== Segment start ==

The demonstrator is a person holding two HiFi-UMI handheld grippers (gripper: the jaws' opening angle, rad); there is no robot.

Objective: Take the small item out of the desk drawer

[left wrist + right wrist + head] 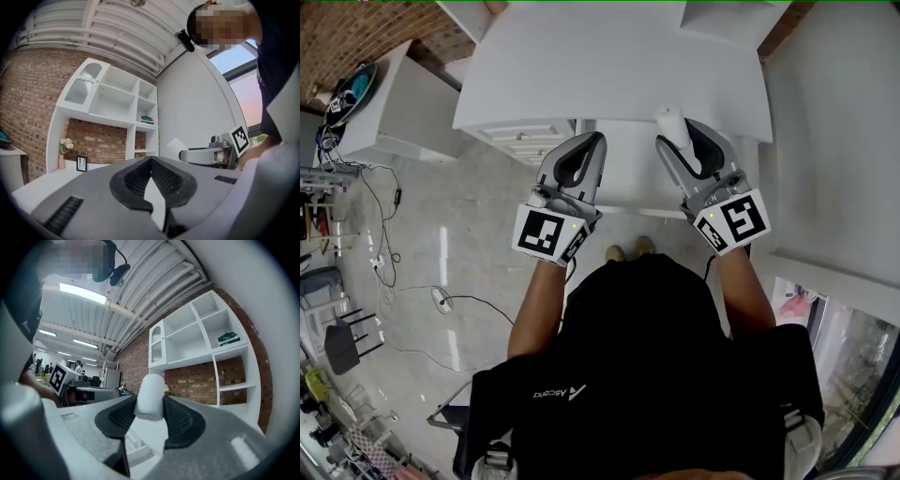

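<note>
The white tabletop (609, 66) fills the head view at 12 o'clock. At 11 o'clock the left hand-held gripper (596, 141) is clenched on nothing, its pads meeting at the tips. At 1 o'clock the right hand-held gripper (680, 139) is grasping the small white item (671, 122). The item is a rounded cylinder pinched between the pads, seen against the tabletop's near edge.

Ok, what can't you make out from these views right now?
- Drawer's inside: head view, desk top, left gripper and right gripper cover it.
- White item, its gripped sides: behind right gripper's fingers, both views.
- Green thing on shelf: too small, both gripper views.
</note>
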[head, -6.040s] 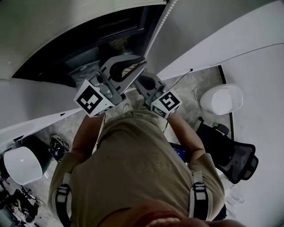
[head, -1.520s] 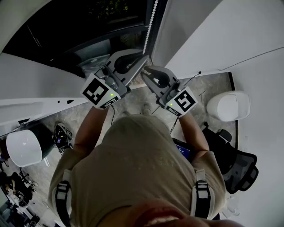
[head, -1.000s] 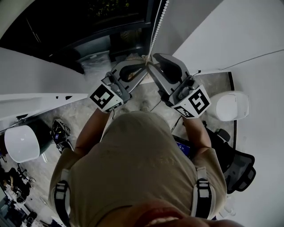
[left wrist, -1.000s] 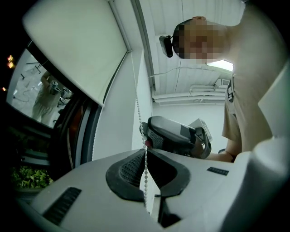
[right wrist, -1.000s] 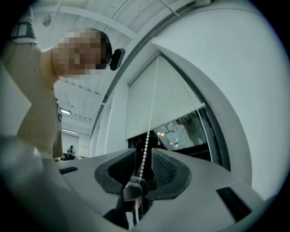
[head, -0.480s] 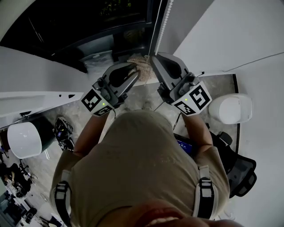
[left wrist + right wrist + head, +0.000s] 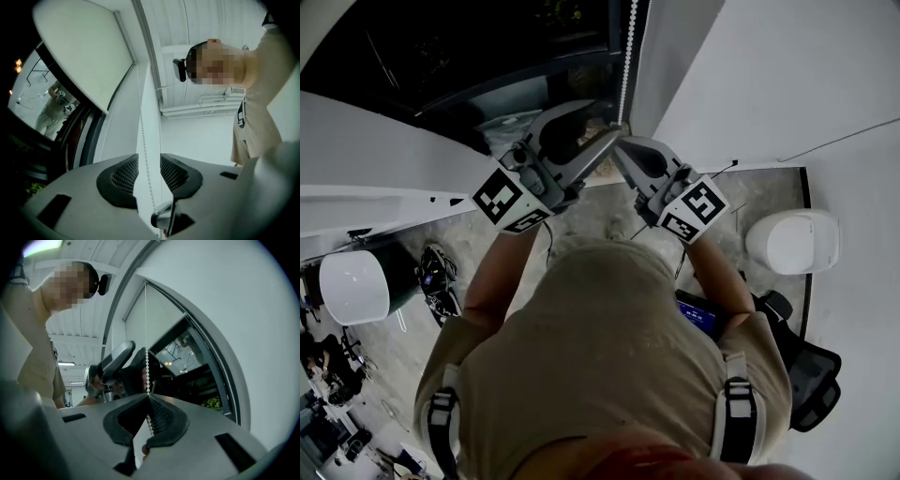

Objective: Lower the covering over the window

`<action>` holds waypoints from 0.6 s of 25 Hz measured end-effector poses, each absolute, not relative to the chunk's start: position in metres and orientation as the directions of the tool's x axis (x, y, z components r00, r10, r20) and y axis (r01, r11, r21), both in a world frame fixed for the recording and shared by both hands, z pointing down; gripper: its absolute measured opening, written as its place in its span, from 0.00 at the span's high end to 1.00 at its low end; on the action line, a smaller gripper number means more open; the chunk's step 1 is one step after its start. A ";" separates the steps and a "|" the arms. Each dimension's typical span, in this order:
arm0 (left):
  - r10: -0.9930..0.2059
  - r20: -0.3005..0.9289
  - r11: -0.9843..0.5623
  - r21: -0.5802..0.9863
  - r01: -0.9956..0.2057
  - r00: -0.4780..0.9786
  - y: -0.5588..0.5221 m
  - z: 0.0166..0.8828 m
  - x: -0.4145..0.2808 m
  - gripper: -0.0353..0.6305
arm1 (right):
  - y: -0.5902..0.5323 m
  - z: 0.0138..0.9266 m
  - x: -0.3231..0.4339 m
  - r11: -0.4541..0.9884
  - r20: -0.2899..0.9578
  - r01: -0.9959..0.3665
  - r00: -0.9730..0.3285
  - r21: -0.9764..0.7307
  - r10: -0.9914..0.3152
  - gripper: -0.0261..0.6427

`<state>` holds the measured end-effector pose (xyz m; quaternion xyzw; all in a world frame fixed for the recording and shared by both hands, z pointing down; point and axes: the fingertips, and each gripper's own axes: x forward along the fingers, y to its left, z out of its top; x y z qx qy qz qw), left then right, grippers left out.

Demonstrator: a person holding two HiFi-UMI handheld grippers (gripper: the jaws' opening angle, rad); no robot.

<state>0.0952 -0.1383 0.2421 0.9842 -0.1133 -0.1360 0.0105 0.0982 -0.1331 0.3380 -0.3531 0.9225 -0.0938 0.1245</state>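
— What is the biggest thing before us?

— The dark window (image 7: 40,108). The white blind (image 7: 79,51) covers its upper part. The lower edge of the blind hangs partway down, and the glass under it is bare. From the head view we cannot tell if the blind sits lower than a second ago.

— And our two grippers, how do they stand now?

— They have changed roles. A second ago our left gripper (image 7: 149,164) was clenched on the bead chain (image 7: 144,154) and the right one stood released. Now the jaws of the left gripper have just been opening. The chain runs free in the gap, and the pads (image 7: 124,176) do not press on it. In the head view this gripper is also higher than half a second ago.

— And the right one?

— Our right gripper (image 7: 149,397) is clamped on the chain, which enters at its closed tips and passes down between its pads. In the head view it sits lower on the chain than half a second ago, just beside the tips of the left gripper.

— Where is the chain itself?

— It hangs straight along the right side of the window, next to the white wall (image 7: 787,75).
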 end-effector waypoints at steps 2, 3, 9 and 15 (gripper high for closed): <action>-0.256 -0.217 -0.966 0.027 -0.256 0.942 -0.144 0.248 0.102 0.75 | -0.130 0.346 0.090 0.747 -0.148 -0.610 -0.740 -0.264 -0.656 0.94; -0.269 -0.205 -0.963 0.027 -0.269 0.941 -0.145 0.251 0.103 0.75 | -0.128 0.345 0.087 0.755 -0.147 -0.603 -0.748 -0.258 -0.648 0.94; -0.285 -0.231 -0.958 0.048 -0.281 0.930 -0.130 0.258 0.103 0.85 | -0.112 0.342 0.081 0.785 -0.168 -0.556 -0.776 -0.274 -0.608 0.94; -0.266 -0.247 -0.964 0.050 -0.262 0.932 -0.121 0.254 0.100 0.90 | -0.100 0.354 0.069 0.794 -0.128 -0.528 -0.803 -0.302 -0.582 0.94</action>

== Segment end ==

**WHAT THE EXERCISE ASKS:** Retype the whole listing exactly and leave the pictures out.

**RESPONSE AREA:**
The demonstrator is a person holding two HiFi-UMI handheld grippers (gripper: the jaws' opening angle, rad); there is no robot.

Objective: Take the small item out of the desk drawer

[left wrist + right wrist + head] 

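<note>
The white tabletop (609, 66) fills the head view at 12 o'clock. At 11 o'clock the left hand-held gripper (596, 141) is clenched on nothing, its pads meeting at the tips. At 1 o'clock the right hand-held gripper (680, 139) is grasping the small white item (671, 122). The item is a rounded cylinder pinched between the pads, seen against the tabletop's near edge.

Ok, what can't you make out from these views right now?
- Drawer's inside: head view, desk top, left gripper and right gripper cover it.
- White item, its gripped sides: behind right gripper's fingers, both views.
- Green thing on shelf: too small, both gripper views.
</note>
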[head, -6.040s] 
[head, -1.520s] 
[head, -1.000s] 
[left wrist, -1.000s] 
[right wrist, -1.000s] 
[head, -0.480s] 
[left wrist + right wrist + head, +0.000s] 

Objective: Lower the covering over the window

`<action>` holds waypoints from 0.6 s of 25 Hz measured end-effector poses, each absolute, not relative to the chunk's start: position in metres and orientation as the directions of the tool's x axis (x, y, z components r00, r10, r20) and y axis (r01, r11, r21), both in a world frame fixed for the recording and shared by both hands, z pointing down; gripper: its absolute measured opening, written as its place in its span, from 0.00 at the span's high end to 1.00 at its low end; on the action line, a smaller gripper number means more open; the chunk's step 1 is one step after its start. A ";" separates the steps and a "|" the arms. Each dimension's typical span, in this order:
arm0 (left):
  - r10: -0.9930..0.2059
  - r20: -0.3005..0.9289
  - r11: -0.9843..0.5623
  - r21: -0.5802..0.9863
  - r01: -0.9956..0.2057
  - r00: -0.4780..0.9786
  - y: -0.5588..0.5221 m
  - z: 0.0166..0.8828 m
  - x: -0.4145..0.2808 m
  - gripper: -0.0353..0.6305
arm1 (right):
  - y: -0.5902..0.5323 m
  - z: 0.0138..0.9266 m
  - x: -0.3231..0.4339 m
  - r11: -0.4541..0.9884
  - r20: -0.2899..0.9578
  - r01: -0.9959..0.3665
  - r00: -0.9730..0.3285
  - r21: -0.9764..0.7307
  - r10: -0.9914..0.3152
  - gripper: -0.0261..0.6427

`<state>` holds the measured end-effector pose (xyz m; quaternion xyzw; all in a world frame fixed for the recording and shared by both hands, z pointing down; point and axes: the fingertips, and each gripper's own axes: x forward along the fingers, y to its left, z out of its top; x y z qx qy qz qw), left then right, grippers left out.

Demonstrator: a person holding two HiFi-UMI handheld grippers (gripper: the jaws' opening angle, rad); no robot.

<state>0.0952 -0.1383 0.2421 0.9842 -0.1133 -0.1360 0.0105 0.0982 -0.1331 0.3380 -0.3531 0.9225 -0.0938 0.1245</state>
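— What is the biggest thing before us?

— The dark window (image 7: 40,108). The white blind (image 7: 79,51) covers its upper part. The lower edge of the blind hangs partway down, and the glass under it is bare. From the head view we cannot tell if the blind sits lower than a second ago.

— And our two grippers, how do they stand now?

— They have changed roles. A second ago our left gripper (image 7: 149,164) was clenched on the bead chain (image 7: 144,154) and the right one stood released. Now the jaws of the left gripper have just been opening. The chain runs free in the gap, and the pads (image 7: 124,176) do not press on it. In the head view this gripper is also higher than half a second ago.

— And the right one?

— Our right gripper (image 7: 149,397) is clamped on the chain, which enters at its closed tips and passes down between its pads. In the head view it sits lower on the chain than half a second ago, just beside the tips of the left gripper.

— Where is the chain itself?

— It hangs straight along the right side of the window, next to the white wall (image 7: 787,75).
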 end-effector waypoints at steps 2, 3, 9 and 15 (gripper high for closed): <action>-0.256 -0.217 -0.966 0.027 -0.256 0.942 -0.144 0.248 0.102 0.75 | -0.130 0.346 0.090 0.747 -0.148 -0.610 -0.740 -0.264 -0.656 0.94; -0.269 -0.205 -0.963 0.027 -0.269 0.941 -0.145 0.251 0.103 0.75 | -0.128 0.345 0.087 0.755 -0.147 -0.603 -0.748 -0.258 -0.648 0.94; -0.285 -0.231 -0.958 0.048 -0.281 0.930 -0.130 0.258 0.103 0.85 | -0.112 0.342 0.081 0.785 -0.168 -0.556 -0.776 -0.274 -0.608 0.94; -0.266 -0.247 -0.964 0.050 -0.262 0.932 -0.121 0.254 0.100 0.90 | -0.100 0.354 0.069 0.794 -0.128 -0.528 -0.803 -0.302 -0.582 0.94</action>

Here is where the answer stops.